Mr. Speaker, I apologize, and it is not from lack of paying attention, but I am not sure I totally understood my friend's question.
I will add that the act would enhance the National Energy Board, the regulator in this case, or the police judging whether it should go ahead or not.
However, the government has retroactively, in the midst of an NEB process dealing with gateway, politicized the decision of the National Energy Board. The decision as to whether pipelines should be approved or not has been given to the Prime Minister and the cabinet. The Conservatives did this and then said that they would rely on evidence and science and not politics. However, they changed the NEB Act to allow only the cabinet and Prime Minister to have the final say.
The NEB now no longer requires a company like Kinder Morgan to release its full safety plan and cleanup operations in Canada. However, the same company is operating a very similar pipeline 50 miles south of where it plans to operate in Vancouver and the American regulator is happy to disclose that information.
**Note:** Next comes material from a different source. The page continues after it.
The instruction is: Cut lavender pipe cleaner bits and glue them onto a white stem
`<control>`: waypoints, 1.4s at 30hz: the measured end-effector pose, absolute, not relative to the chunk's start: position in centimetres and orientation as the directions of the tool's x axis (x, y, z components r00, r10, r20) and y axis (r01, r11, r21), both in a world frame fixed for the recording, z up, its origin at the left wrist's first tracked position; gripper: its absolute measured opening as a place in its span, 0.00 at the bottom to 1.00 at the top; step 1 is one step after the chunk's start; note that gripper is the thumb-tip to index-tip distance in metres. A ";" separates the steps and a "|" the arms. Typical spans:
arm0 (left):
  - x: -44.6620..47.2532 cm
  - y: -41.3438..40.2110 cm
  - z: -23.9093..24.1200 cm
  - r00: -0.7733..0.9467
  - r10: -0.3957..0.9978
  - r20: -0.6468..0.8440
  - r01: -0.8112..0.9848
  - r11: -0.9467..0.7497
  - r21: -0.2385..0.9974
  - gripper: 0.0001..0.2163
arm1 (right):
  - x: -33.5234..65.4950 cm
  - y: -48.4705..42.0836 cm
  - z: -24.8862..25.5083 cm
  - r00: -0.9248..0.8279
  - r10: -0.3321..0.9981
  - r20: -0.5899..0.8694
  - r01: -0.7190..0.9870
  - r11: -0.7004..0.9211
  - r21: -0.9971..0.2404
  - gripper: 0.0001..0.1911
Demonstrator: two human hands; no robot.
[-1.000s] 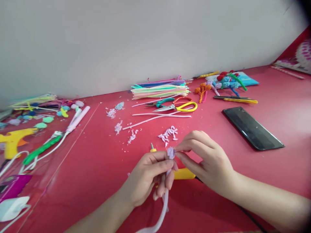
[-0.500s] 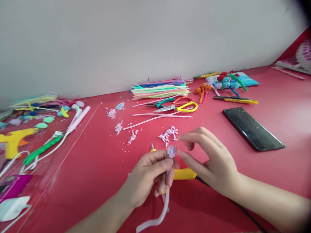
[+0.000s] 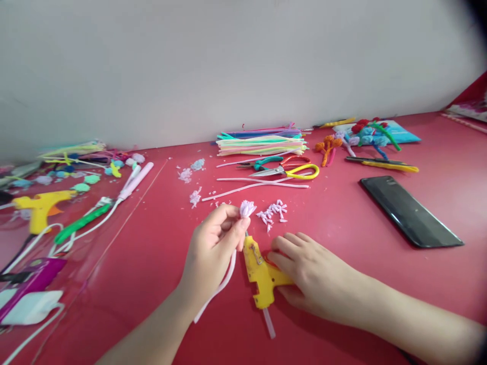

Our regulator, the NEB, seems to think the public does not have the right to know what cleanup the company is sponsoring.
We can see how the public loses faith in the referee. The government has consistently tried to bias the results and skew and torque what should be an apolitical process. Instead, it has become something that has lost the support of those in the broad sector of the Canadian public. When they lose that faith, they lose faith in the government's broader agenda.